Je crois que c'est Kevin Mérigot qui expliquait que ce qui fait la différence de Desproges (ou Coluche) avec des gens comme Dieudonné, c'est qu'on sait d'où ils parlent, il n'y a pas d'ambiguïté. Quand Desproges fait un sketch sur les juifs, ou sur les épiciers arabes, on sait qu'il n'est pas du côté des racistes, et que ce n'est pas une attaque sous couvert d'humour. (Hop, retrouvé :
http://www.mypersonnaldata.eu/shaarli/?wE47nw)

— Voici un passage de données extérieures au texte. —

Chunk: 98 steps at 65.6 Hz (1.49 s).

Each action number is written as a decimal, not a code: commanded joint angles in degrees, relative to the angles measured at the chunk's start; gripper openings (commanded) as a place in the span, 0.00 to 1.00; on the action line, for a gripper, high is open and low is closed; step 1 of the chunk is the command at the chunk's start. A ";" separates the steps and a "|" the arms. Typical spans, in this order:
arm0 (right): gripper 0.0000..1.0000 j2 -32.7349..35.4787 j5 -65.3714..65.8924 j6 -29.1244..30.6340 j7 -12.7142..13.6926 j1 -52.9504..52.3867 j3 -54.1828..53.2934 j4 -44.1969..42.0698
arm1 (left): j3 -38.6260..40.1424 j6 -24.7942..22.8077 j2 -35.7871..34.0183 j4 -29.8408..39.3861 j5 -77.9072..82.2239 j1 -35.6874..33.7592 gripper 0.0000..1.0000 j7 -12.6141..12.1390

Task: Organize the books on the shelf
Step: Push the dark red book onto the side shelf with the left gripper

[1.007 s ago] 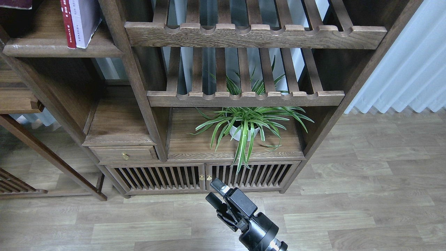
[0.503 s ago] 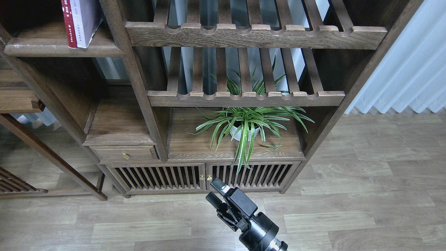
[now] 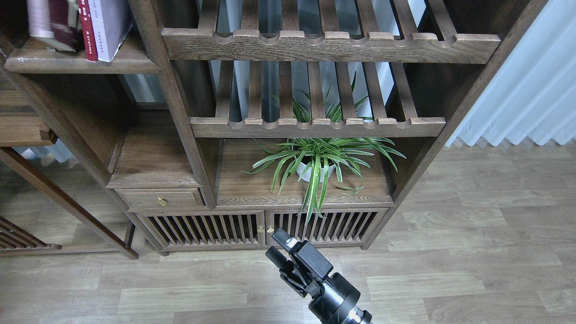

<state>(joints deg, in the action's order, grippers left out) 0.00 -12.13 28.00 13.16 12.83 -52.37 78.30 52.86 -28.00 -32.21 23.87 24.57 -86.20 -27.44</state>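
Observation:
The shelf [image 3: 67, 63] is the solid dark-brown board at the top left, with pale scuffs on its front edge. On it stand the pale lavender-white book [image 3: 110, 27] and, to its left, the red book [image 3: 86, 31]. The dark maroon book [image 3: 60, 24] now shows left of the red one, its pale page edge turned left and its top cut off by the view's edge. I cannot tell what holds it. My left gripper is out of view. My right gripper [image 3: 277, 246] is low at the bottom centre above the floor, fingers apart and empty.
Two slatted shelves with notched rails [image 3: 315, 45] fill the middle of the bookcase. A potted spider plant [image 3: 317, 164] stands on the cabinet top below them. A small drawer [image 3: 159, 198] and slatted cabinet doors [image 3: 261, 227] are lower. White curtains [image 3: 531, 90] hang at the right.
The dark maroon book has come into view on the shelf, left of the red book. The right arm has stayed still.

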 commanded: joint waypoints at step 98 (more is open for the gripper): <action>1.00 0.00 0.18 0.00 -0.16 -4.30 -2.29 -1.40 | 36.00 0.00 15.06 57.96 -18.24 87.94 0.79 1.87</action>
<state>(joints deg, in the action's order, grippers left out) 0.00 -11.96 28.00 13.00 8.53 -54.73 76.90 88.69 -27.99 -23.77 81.58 6.30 -4.49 -25.29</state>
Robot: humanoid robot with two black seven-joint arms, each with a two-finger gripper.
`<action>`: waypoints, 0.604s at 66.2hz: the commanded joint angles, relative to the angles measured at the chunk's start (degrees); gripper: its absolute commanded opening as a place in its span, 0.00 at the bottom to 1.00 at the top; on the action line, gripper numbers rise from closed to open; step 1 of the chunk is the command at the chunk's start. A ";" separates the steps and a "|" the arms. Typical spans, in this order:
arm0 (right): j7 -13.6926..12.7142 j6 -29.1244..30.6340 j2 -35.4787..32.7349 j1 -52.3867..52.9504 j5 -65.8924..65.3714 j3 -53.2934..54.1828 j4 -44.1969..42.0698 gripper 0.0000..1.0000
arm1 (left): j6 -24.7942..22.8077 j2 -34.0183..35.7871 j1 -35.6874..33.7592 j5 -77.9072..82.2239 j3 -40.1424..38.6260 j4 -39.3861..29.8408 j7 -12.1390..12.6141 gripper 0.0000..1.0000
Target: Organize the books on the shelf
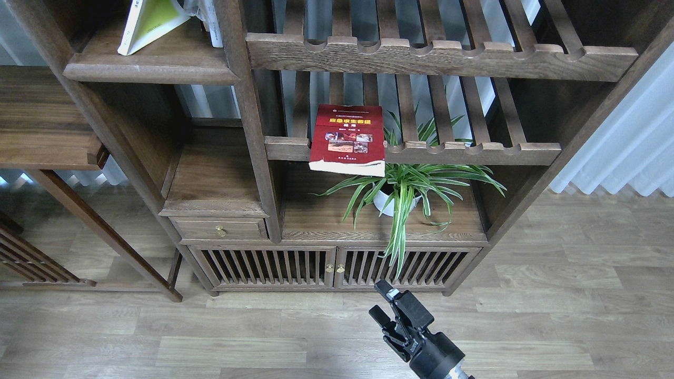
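Observation:
A dark red book [347, 138] with a yellow title lies flat on the middle slatted rack, its lower edge hanging over the front rail. On the solid plank shelf [152, 67] at the upper left, a lime-yellow and white book [150, 21] leans tilted. A pale book [212, 23] stands beside the post there, mostly cut off by the top edge. My right gripper [383, 301] is low over the floor in front of the cabinet doors, open, holding nothing and far below the books. My left gripper is out of view.
A spider plant in a white pot [405, 192] sits under the red book on the lower shelf. Another slatted rack [442, 55] runs across the top. A small drawer [221, 230] and slatted cabinet doors [331, 266] are below. A side table [47, 131] stands at left.

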 commanded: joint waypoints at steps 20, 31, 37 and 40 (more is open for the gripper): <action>0.00 0.00 0.28 -0.08 0.09 1.37 0.45 1.00 | 0.00 -1.67 -0.42 13.32 -0.35 3.47 -6.42 0.04; 0.09 0.00 0.28 -0.08 0.09 1.54 1.07 1.00 | 0.00 1.32 0.89 13.41 0.09 3.38 -5.80 0.04; 0.09 0.00 0.28 -0.08 0.09 1.54 1.15 1.00 | 0.00 1.41 1.77 13.76 0.35 3.64 -5.97 0.04; 0.00 0.00 0.28 -0.08 0.09 1.46 1.33 1.00 | 0.00 1.06 1.86 14.29 0.53 3.91 -6.50 0.04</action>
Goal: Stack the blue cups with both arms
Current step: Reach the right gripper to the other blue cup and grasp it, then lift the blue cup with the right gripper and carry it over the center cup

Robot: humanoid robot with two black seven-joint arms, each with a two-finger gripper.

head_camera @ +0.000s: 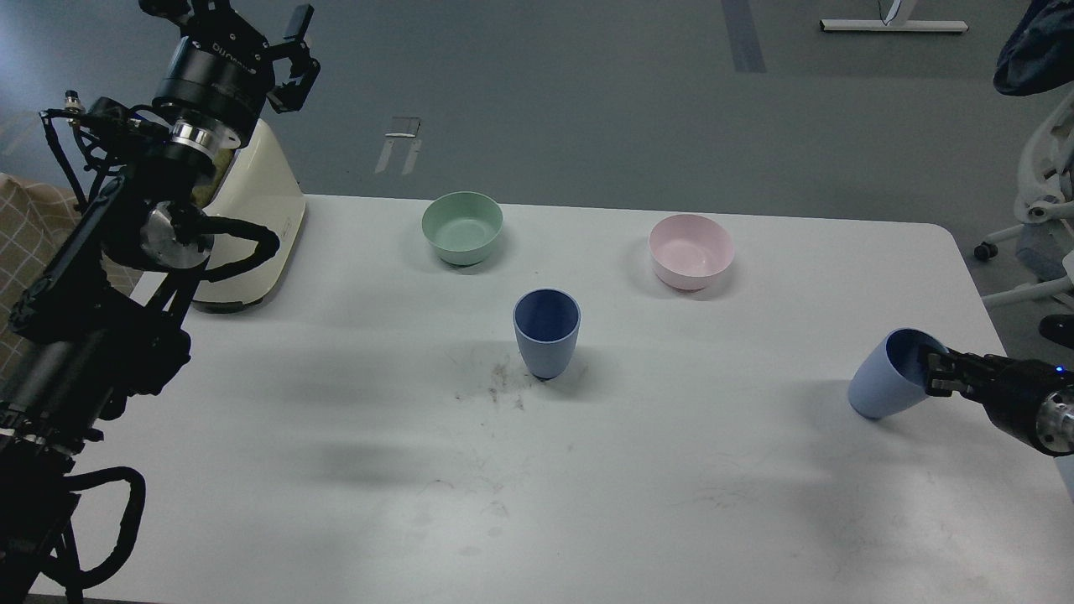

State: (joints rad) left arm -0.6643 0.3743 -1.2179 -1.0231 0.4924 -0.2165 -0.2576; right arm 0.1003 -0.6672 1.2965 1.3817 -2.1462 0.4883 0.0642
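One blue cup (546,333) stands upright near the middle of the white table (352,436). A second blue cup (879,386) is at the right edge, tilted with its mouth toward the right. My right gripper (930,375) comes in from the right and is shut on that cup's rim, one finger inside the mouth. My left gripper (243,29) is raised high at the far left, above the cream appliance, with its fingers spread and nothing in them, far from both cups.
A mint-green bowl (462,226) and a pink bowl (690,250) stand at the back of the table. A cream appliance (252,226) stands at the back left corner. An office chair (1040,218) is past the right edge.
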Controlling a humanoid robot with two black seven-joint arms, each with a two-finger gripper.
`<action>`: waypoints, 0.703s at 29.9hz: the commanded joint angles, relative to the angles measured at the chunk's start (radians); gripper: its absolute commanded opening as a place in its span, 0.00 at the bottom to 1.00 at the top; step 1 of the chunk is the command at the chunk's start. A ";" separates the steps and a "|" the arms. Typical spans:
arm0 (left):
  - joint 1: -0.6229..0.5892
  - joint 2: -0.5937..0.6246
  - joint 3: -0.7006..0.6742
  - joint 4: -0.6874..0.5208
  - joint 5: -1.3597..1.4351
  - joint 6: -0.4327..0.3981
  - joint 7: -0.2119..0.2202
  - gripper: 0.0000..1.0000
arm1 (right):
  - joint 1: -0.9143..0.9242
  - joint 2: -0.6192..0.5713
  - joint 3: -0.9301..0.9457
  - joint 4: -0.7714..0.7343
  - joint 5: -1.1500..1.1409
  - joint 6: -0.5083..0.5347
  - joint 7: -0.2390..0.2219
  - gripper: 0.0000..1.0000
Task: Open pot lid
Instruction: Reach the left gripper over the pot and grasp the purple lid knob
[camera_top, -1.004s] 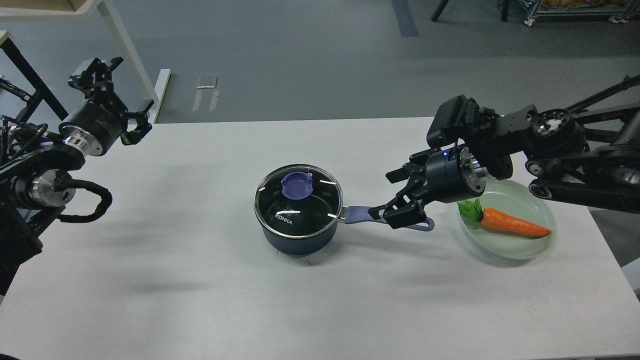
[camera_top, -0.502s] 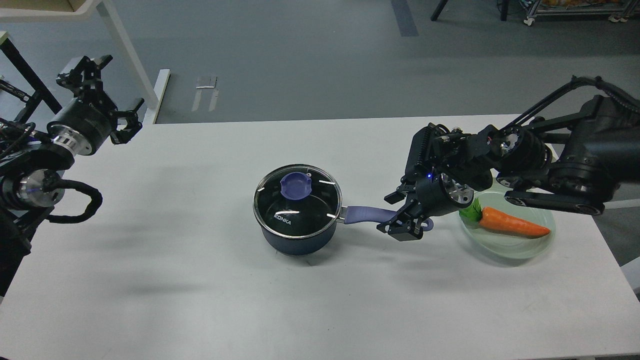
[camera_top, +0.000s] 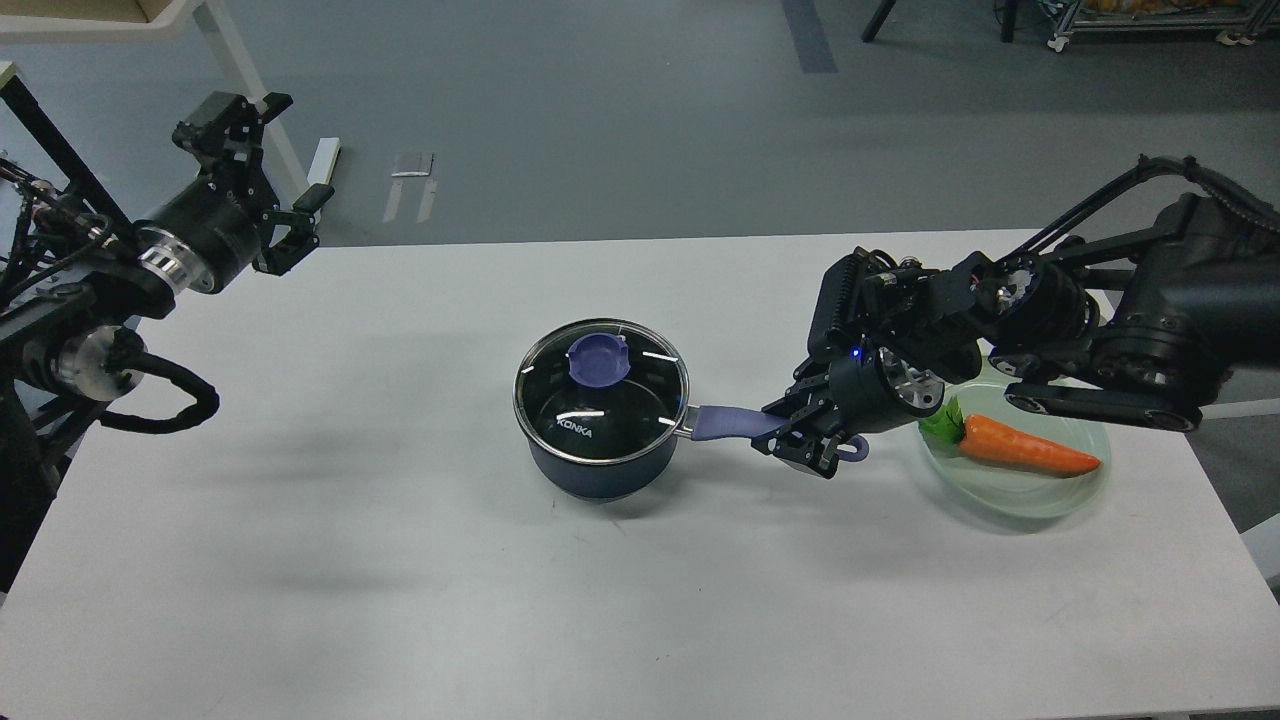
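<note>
A dark blue pot (camera_top: 600, 465) stands in the middle of the white table (camera_top: 400, 560). Its glass lid (camera_top: 600, 395) with a purple knob (camera_top: 598, 360) lies closed on it. The pot's purple handle (camera_top: 722, 423) points right. My right gripper (camera_top: 797, 435) is shut around the far part of that handle, low over the table. My left gripper (camera_top: 290, 150) is open and empty, raised above the table's back left corner, far from the pot.
A pale green plate (camera_top: 1000, 505) with a toy carrot (camera_top: 1025, 447) sits at the right, just behind my right wrist. A white table leg (camera_top: 255, 110) stands on the floor behind my left gripper.
My right gripper has closed on the pot handle, and the pot has shifted slightly right. My left gripper has moved right and turned.
</note>
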 joint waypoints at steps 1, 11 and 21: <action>-0.009 0.010 -0.001 -0.085 0.142 0.003 -0.004 0.99 | 0.001 0.000 0.000 0.003 0.002 0.000 0.002 0.22; -0.078 0.016 -0.001 -0.382 0.822 0.108 -0.008 0.99 | 0.006 -0.004 0.002 0.003 0.010 0.000 0.002 0.22; -0.074 -0.053 0.064 -0.439 1.458 0.218 -0.007 0.99 | 0.001 -0.006 0.003 0.005 0.010 0.000 0.005 0.22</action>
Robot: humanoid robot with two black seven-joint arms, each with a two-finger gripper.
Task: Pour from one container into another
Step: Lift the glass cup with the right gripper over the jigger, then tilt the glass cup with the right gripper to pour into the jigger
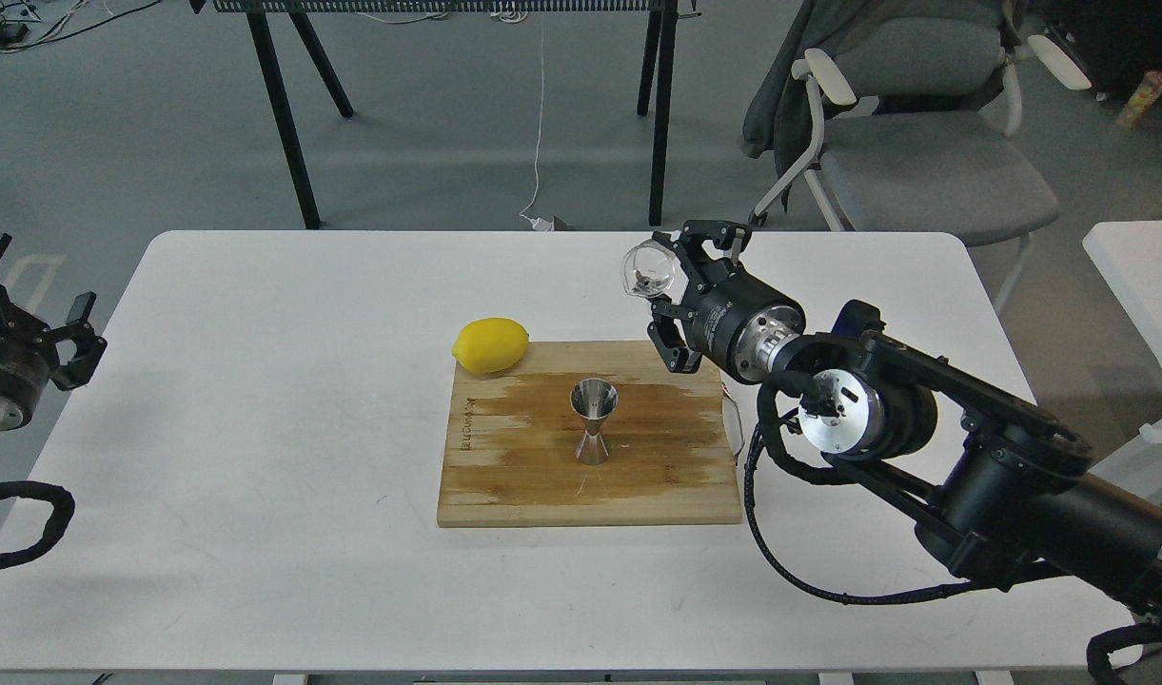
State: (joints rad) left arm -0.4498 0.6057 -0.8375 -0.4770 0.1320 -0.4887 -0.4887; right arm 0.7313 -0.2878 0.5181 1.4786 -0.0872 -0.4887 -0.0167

Si c'était Dieudonné qui disait aujourd'hui "on me dit que des juifs se sont glissés dans la salle", cela ferait (peut-être) scandale, d'abord à cause de la personnalité (limite, pur ne pas dire plus) de l'intéressé. Voilà quelqu'un qui jongle avec des concepts antisémites, en tentant malhabilement de les habiller d'anti-sionnisme : ce genre de propos à double détente prendrait donc une toute autre "coloration" dans ce contexte.
D'accord avec toi pour dire qu'une blague raciste ou sexiste reste une blague raciste ou sexiste, quelle que soit la personne qui l'a raconte. Mais on ne peut pas taxer Desproges de racisme, de sexisme ou d'antisémitisme, sauf à l'avoir vraiment très mal compris. Ce n'est pas la possibilité laissée à certains et refusée à d'autres d'exprimer certaines idées qui est ici en cause, c'est la différence entre l'humour qui prend une catégorie de la population pour cible et l’humour qui joue avec les stéréotypes pour mieux les dénoncer...
Pour en revenir au sketch de Desproges que tu évoques, prends le temps de le lire ou de l'écouter. Il est sur le fil du rasoir tout du long, mais il ne franchit jamais la ligne rouge.